The call, in a letter organized by the Congressional Cannabis Caucus, came as another session of Congress appeared set to close without substantial progress on cannabis reform.
Biden in October asked federal agencies to re-evaluate the classification of cannabis as a Schedule I controlled substance in line with heroin and LSD with no accepted medical use.
That could result in cannabis becoming a Schedule II or III drug under the Controlled Substances Act, which would allow for medical uses but could at the same time complicate existing state-legal markets.
"The instruction for the U.S. Departments of Health and Human Services and Justice to review the scheduling of marijuana in the Controlled Substances Act was necessary and welcome," the letter said. "However, it is time to deschedule marijuana. While Congress works to send you a comprehensive legalization bill, the administration should recognize the merits of full descheduling."

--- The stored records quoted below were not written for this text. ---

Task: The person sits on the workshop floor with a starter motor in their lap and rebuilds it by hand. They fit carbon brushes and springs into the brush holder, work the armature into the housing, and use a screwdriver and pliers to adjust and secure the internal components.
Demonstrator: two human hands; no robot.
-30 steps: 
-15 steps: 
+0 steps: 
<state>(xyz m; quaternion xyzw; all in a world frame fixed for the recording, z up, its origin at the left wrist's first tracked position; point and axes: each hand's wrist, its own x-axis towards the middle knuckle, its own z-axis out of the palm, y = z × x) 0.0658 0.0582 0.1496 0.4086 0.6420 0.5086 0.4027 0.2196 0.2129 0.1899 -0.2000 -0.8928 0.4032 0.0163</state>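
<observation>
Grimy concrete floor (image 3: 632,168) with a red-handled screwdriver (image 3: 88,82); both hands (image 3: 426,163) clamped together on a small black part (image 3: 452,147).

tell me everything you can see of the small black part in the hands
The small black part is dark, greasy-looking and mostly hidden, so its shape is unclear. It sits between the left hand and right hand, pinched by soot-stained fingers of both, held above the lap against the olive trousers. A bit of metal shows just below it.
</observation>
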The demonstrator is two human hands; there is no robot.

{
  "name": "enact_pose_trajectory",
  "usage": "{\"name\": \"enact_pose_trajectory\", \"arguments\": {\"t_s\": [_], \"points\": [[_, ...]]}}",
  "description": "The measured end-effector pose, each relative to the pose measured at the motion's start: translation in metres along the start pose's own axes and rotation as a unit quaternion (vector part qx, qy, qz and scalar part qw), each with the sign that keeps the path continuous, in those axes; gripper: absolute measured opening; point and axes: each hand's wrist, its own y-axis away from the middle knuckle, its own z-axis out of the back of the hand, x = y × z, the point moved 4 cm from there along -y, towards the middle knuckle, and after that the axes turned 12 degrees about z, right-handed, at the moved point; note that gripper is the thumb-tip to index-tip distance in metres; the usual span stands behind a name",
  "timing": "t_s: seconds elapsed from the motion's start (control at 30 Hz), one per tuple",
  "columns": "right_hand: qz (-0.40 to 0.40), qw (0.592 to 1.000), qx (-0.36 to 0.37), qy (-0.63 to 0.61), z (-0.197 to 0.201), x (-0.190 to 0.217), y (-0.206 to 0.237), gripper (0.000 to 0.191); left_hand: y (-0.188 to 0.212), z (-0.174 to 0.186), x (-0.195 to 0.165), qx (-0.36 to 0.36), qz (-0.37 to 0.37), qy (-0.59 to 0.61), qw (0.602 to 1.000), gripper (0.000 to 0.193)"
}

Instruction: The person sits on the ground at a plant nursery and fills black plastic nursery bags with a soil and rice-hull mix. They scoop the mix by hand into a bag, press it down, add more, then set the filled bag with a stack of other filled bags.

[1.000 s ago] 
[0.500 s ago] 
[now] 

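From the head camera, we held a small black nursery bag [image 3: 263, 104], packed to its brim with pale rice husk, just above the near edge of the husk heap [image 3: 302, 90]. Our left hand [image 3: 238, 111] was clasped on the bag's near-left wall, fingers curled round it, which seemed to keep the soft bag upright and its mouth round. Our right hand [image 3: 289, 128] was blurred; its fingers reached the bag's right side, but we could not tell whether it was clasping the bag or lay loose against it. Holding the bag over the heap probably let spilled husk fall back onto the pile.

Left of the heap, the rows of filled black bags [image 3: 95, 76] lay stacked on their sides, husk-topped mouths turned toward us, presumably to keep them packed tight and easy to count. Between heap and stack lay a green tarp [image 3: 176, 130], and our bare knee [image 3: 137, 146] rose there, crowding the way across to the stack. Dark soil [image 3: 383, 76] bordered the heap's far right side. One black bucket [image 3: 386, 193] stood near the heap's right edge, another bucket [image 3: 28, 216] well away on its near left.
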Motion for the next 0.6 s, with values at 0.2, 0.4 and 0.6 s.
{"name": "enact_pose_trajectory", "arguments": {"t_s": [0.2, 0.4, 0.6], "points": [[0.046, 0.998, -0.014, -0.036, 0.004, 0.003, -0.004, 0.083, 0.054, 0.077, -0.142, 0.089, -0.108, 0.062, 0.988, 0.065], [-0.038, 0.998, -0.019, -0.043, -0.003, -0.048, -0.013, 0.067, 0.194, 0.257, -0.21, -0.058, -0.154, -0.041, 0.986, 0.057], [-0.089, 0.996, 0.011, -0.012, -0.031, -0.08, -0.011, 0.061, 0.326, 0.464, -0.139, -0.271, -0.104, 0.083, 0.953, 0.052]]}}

Portland Democratic Rep. Earl Blumenauer was a signatory as a member of the Congressional Cannabis Caucus, while Oregon's two senators, Ron Wyden and Jeff Merkley, both Democrats, signed on to the letter.
While Biden can’t deschedule cannabis on his own, the letter urges the administration to take a firm position in support of the move.
"House Republicans and Democratic Senate leadership have introduced a number of their own bills aimed at doing the same," the letter says. "While we do not always agree on specific measures, we recognize across the aisle that continued federal prohibition and criminalization of marijuana does not reflect the will of the broader American electorate. It is time that your administration’s agenda fully reflect this reality as well."
Under the Controlled Substances Act, the Drug Enforcement Agency can make drug scheduling changes "through a notice-and-comment rulemaking process, in consultation with the Department of Health and Human Services."
The report goes on to note:
Although the president may not unilaterally deschedule or reschedule a controlled substance, he does possess a large degree of indirect influence over scheduling decisions. The President could pursue the appointment of agency officials who favor descheduling, or use executive orders to direct DEA, HHS, and FDA to consider administrative descheduling of marijuana. The notice-and-comment rulemaking process would take time, and would be subject to judicial review if challenged, but could be done consistently with the CSA’s procedural requirements.
Here's the full text of the letter singed by 29 lawmakers and dated Thursday:
Dear President Biden:
On October 6th, you took a crucial and overdue step in the work to end the federal government’s failed and discriminatory prohibition of cannabis. The instruction for the U.S. Departments of Health and Human Services and Justice to review the scheduling of marijuana in the Controlled Substances Act was necessary and welcome. However, it is time to deschedule marijuana. While Congress works to send you a comprehensive legalization bill, the administration should recognize the merits of full descheduling.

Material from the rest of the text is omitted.